Una giuria di letterati, presieduta da Carlo Nordio, il magistrato, ha esaminato i 65 testi su 248 che la giuria tecnica aveva selezionato.
La giuria è così composta: Carlo Nordio, presidente, Federico Bertoni, Daniela Brogi, Philippe Daverio, Chiara Fenoglio, Luigi Mart, Ermanno Paccagnini, Lorenzo Tomasin, Roberto Vecchioni, Emanuele Zinato.
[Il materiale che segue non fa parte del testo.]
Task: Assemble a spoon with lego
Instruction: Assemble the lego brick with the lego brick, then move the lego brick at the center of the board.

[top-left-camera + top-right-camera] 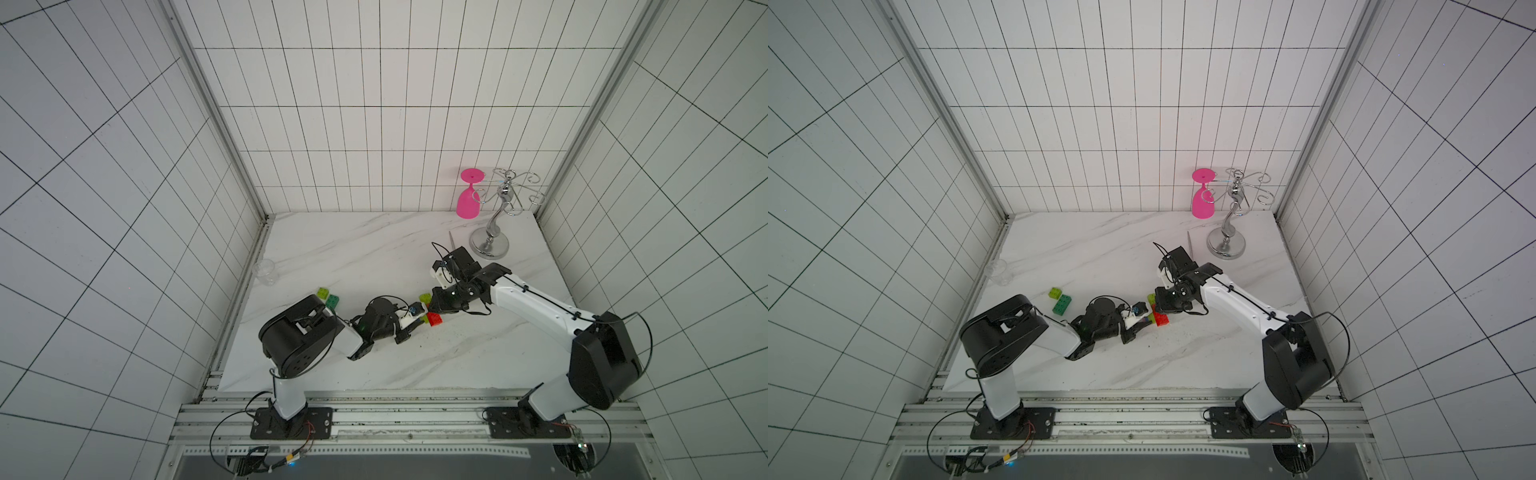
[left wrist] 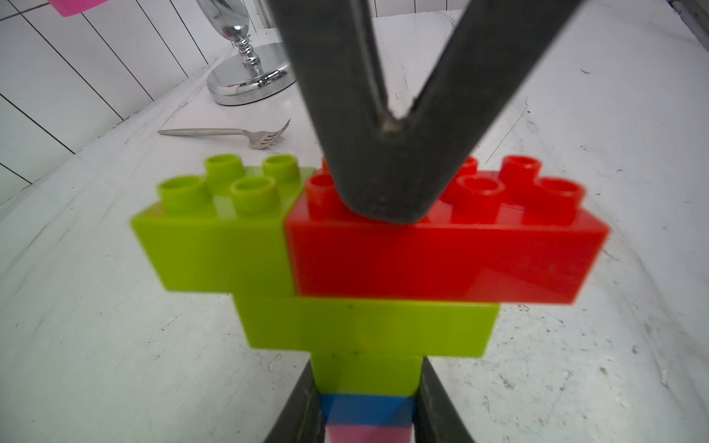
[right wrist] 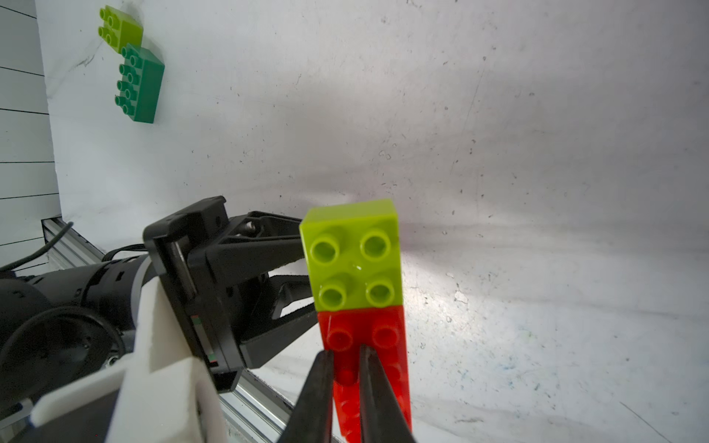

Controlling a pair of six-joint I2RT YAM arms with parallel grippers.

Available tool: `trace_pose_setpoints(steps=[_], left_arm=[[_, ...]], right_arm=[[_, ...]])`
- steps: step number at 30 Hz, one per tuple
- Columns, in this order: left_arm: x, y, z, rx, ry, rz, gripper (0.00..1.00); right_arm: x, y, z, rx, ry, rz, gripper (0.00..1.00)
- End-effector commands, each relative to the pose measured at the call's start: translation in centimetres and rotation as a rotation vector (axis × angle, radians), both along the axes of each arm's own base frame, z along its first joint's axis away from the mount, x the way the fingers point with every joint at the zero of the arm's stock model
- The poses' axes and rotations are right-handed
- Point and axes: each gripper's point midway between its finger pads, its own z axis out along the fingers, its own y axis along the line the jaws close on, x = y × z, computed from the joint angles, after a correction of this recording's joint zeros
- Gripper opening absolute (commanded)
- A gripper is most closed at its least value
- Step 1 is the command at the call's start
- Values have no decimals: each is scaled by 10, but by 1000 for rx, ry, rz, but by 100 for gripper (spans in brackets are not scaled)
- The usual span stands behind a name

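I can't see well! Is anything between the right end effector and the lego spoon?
Nothing visible. The shut right end effector seems to rest on the spoon's red brick, while the left end effector grips its handle.

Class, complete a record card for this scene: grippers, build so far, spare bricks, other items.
Left gripper: shut on the spoon at its handle end
Right gripper: shut, tips on the red brick
Build: red and lime-green bricks across the head, then lime-green, blue, pink towards the handle
Spare bricks: lime-green brick and dark-green brick, side by side
Other items: fork, stand holding a pink glass, clear cup
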Motion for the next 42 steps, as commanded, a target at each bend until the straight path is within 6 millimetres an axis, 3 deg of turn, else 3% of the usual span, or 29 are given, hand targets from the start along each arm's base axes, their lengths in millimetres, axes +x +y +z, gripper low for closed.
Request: trace_pose_setpoints(steps=[1, 5, 13, 18, 21, 26, 30, 35, 42], left_arm=[[-5, -4, -2, -6, -3, -30, 0], [-5, -4, -3, -5, -1, -28, 0], [-5, 0, -5, -15, 6, -9, 0], [-5, 11, 10, -42, -17, 43, 0], [-5, 25, 23, -60, -20, 108, 0], [1, 68, 57, -132, -15, 339, 0], [-8, 114, 95, -224, -31, 509, 0], [-27, 176, 135, -291, -43, 698, 0], [-53, 223, 189, -541, -90, 786, 0]], right_arm=[[-8, -7, -29, -52, 61, 0, 17], [-6, -5, -17, -29, 42, -4, 20], [22, -8, 79, -10, -173, -36, 39], [33, -22, 107, -38, -253, -66, 40], [43, -18, 116, -27, -291, -47, 40], [65, -7, 117, 14, -410, -32, 52], [81, 3, 103, 51, -475, -38, 58], [91, 35, 74, 190, -447, 2, 57], [93, 101, 37, 331, -382, 87, 54]])
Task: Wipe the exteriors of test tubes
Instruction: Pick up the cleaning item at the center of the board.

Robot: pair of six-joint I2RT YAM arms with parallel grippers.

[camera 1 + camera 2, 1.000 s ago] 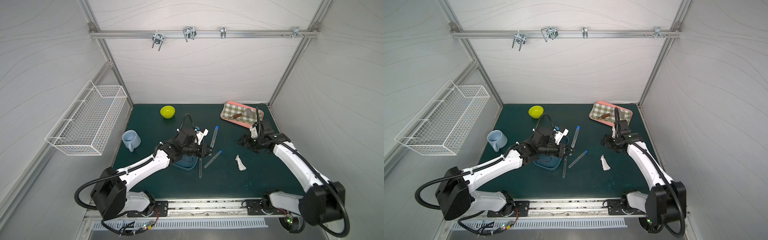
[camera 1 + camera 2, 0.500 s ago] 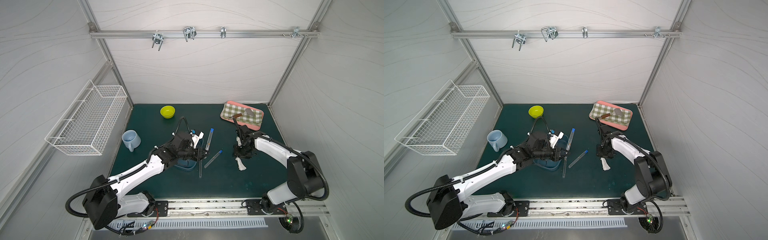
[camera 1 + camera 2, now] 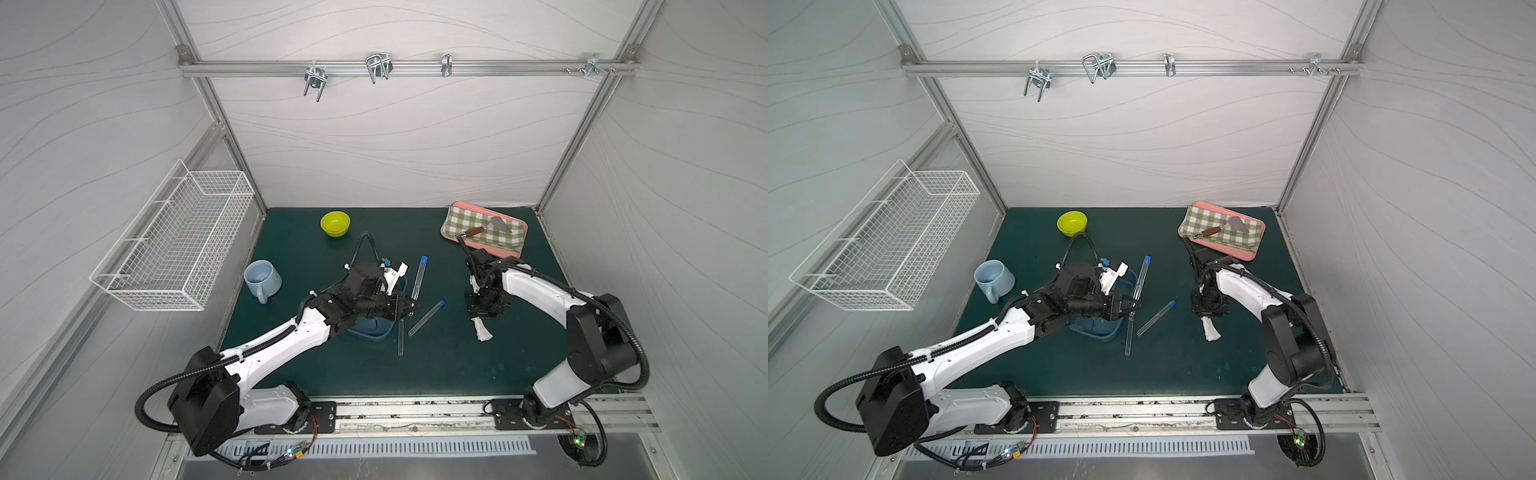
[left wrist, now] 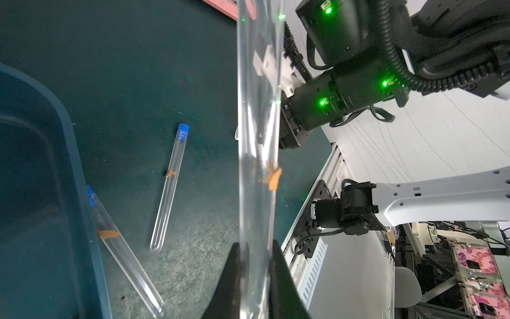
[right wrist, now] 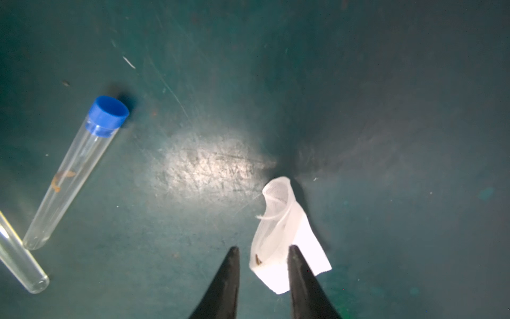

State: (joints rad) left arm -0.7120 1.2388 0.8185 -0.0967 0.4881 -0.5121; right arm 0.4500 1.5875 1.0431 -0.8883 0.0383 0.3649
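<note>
1. Your left gripper (image 4: 255,248) pinches a clear, slim test tube (image 4: 259,138) near its rounded end. The tube is smeared orange midway and hangs over the desk's (image 3: 457,374) middle.
2. A blue-capped tube (image 5: 74,171) lies on the scuffed dark-green surface between the arms. A third tube (image 4: 124,254) has its cap at the blue plastic bin's rim (image 4: 80,193).
3. Your right gripper (image 5: 264,247) stands narrowly apart. Its black pointed fingers straddle one end of the white mesh cloth (image 5: 278,215), and one fingertip is clear of it.
4. A second ago that arm was near the pink tray (image 3: 496,250) at the back right corner, jaws wider. The cloth and lying tubes are unmoved.
</note>
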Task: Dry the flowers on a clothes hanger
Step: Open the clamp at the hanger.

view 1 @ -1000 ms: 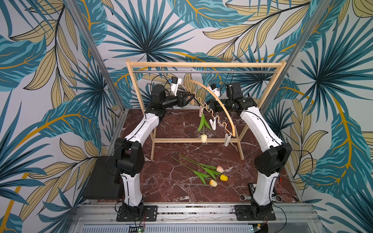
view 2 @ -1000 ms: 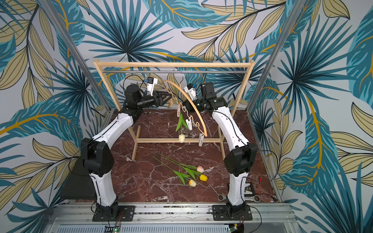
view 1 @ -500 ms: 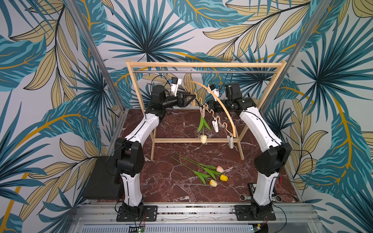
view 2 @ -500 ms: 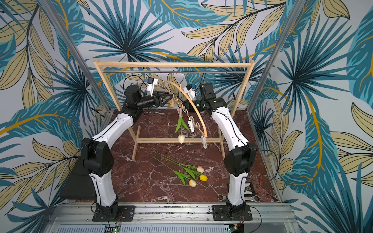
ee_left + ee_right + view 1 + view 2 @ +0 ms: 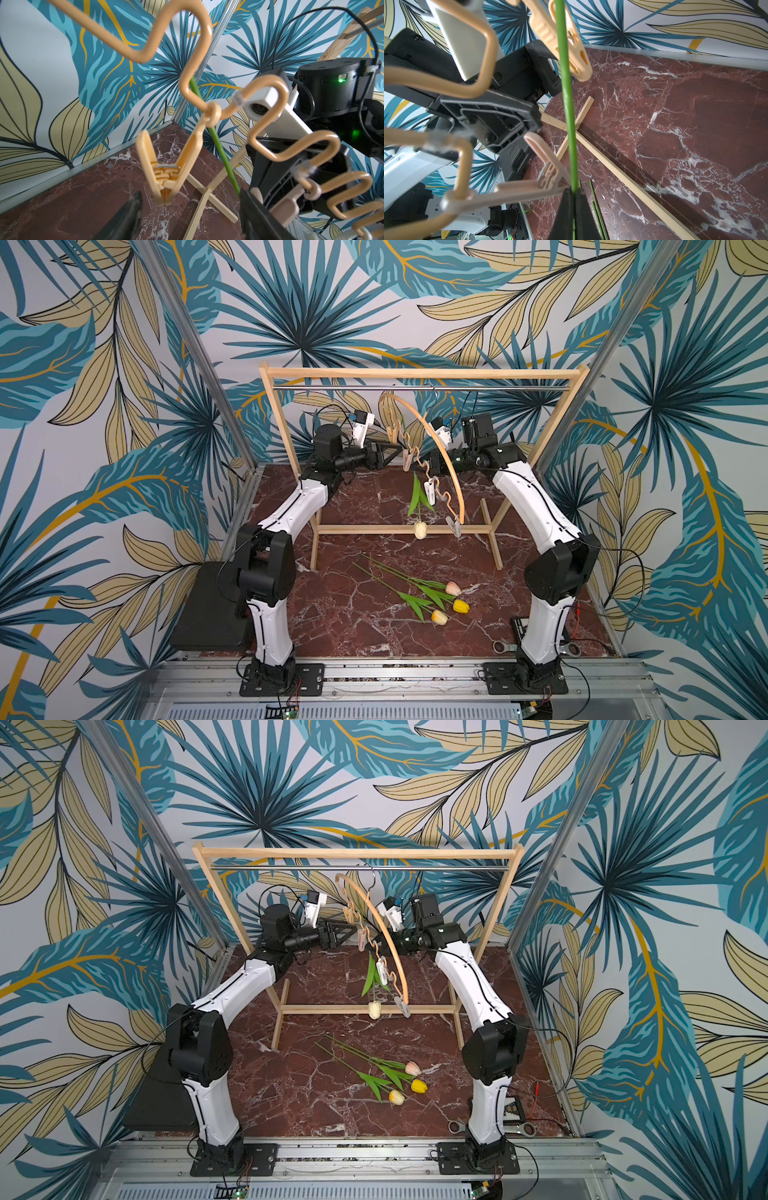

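Under the rail (image 5: 332,387) hangs your hanger (image 5: 451,472), cream tulip (image 5: 420,529) head-down.
Your right claw (image 5: 573,190) clamps its stem (image 5: 566,104); left claw (image 5: 190,193) apart around a peg (image 5: 166,166); three tulips (image 5: 432,593) lie on the worktop (image 5: 353,635).

Both top views look down from high; wrist views sit just behind left gripper (image 5: 189,207) and right gripper (image 5: 573,197), facing the shared clothes hanger (image 5: 208,31).

Leaf-print walls (image 5: 124,344), red marble flr (image 5: 353,639)
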### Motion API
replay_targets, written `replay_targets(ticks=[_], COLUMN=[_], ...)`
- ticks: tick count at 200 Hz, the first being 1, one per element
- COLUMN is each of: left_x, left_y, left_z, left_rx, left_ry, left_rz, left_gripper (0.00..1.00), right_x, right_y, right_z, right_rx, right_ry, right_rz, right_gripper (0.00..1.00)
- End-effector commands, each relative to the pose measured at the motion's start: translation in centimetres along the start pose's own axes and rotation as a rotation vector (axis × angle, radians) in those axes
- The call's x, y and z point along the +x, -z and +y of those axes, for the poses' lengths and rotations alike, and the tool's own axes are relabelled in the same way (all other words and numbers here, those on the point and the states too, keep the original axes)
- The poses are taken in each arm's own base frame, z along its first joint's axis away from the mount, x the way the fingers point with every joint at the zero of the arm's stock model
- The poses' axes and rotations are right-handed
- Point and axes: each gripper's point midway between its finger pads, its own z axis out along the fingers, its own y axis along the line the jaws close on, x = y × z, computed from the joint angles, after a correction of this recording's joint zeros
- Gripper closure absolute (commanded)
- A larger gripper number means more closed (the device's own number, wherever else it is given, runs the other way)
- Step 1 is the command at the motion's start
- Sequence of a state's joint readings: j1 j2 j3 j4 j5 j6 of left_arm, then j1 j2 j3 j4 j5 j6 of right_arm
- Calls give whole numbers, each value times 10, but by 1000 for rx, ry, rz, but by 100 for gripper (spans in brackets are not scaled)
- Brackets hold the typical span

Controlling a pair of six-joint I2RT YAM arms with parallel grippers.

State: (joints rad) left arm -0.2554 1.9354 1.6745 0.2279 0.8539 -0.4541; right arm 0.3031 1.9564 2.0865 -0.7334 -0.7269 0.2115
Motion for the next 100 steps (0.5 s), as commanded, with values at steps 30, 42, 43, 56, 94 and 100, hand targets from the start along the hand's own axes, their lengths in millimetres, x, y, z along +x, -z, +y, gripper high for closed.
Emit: replay_targets(ticks=[30,42,43,56,94,100], left_x=[-34,-37,-36,-37,-31,-31], left_y=[-5,-6,-6,-8,-16,-17], left_z=[-18,-16,-16,-16,-18,-18], left_rx=[-3,-10,-10,-6,12,14], left_ry=[-111,-117,-116,-118,-121,-121], left_rz=[-51,-58,-57,-55,-33,-33], left_gripper=[27,28,28,30,33,34], right_x=[1,2,2,3,5,5], right_y=[11,11,11,11,12,13], right_z=[23,23,23,24,29,31], right_rx=[-33,-33,-33,-33,-39,-40], right_ry=[46,44,44,46,53,55], right_rz=[-8,-5,-5,-1,5,4], right_gripper=[99,99,99,99,99,99])
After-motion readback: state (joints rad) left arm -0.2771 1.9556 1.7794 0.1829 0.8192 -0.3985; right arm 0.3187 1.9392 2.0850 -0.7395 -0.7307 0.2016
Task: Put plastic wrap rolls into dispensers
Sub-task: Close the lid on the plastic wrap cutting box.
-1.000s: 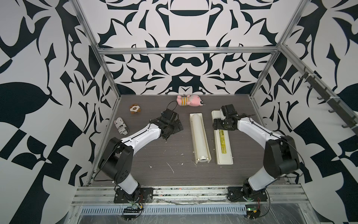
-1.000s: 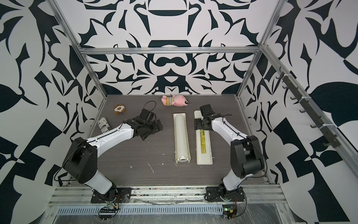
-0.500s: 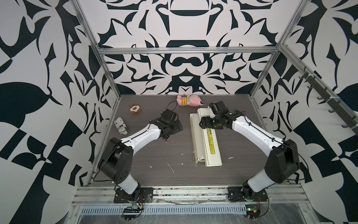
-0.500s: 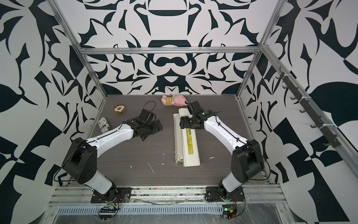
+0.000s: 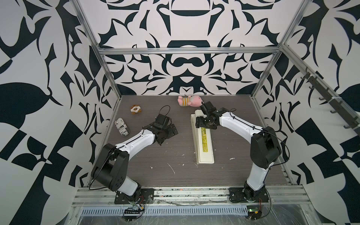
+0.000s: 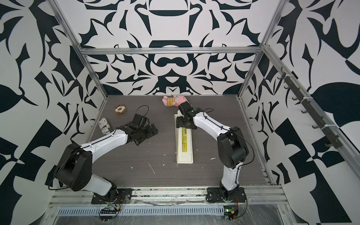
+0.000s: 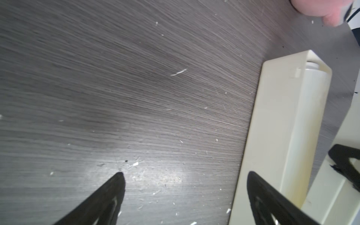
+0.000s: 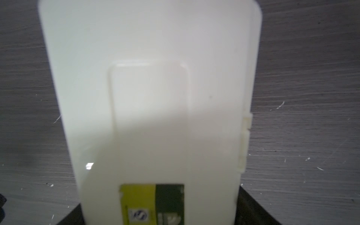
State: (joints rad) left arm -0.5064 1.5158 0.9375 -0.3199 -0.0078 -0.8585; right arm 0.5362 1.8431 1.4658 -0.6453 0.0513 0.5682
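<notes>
Left wrist view shows one plastic wrap roll (image 7: pixel 311 67) inside one dispenser (image 7: pixel 272 126), right gripper (image 5: pixel 204 125) astride its far end, grip unclear, left gripper (image 7: pixel 185 174) gaping beside it; pink plush (image 5: pixel 190 101), brown toy (image 5: pixel 135 109), newsprint cylinder (image 5: pixel 122 127) nearby.

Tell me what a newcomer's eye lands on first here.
The long cream dispenser lies mid-scene, yellow label up, with the right gripper clasping its far end. Left of it the left gripper hovers open over bare table; a pink plush toy lies at the back wall.

Left end effector (image 7: pixel 186 175) agape, right (image 8: pixel 160 204) seemingly clamped.
</notes>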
“Le opere sono scritte in un italiano non letterario, ma editoriale, con un dilagare di stile inodore, insapore, incolore. Spiccano pregiate esecuzioni di pochi che si sono sforzati di non cercare la semplice trama, come se fosse un corrispettivo letterario del selfie", ha dichiarato Nordio. A giustificazione delle scelte il critico d’arte ha sostenuto che "la letteratura non vive di soli capolavori, ma questi libri hanno una caratteristica, sono frutto di un ambiente sociale e se non interessano al letterato, interessano allo storico".
Il Premio per ‘Opera prima, è stato assegnato a Valerio Valentini, "Gli 80 di Campo-Rammaglia", edito da Laterza, romanzo ambientato nel paese immaginario (in provincia dell'Aquila) di Camporammaglia di Sassa, dopo il terremoto del 2009.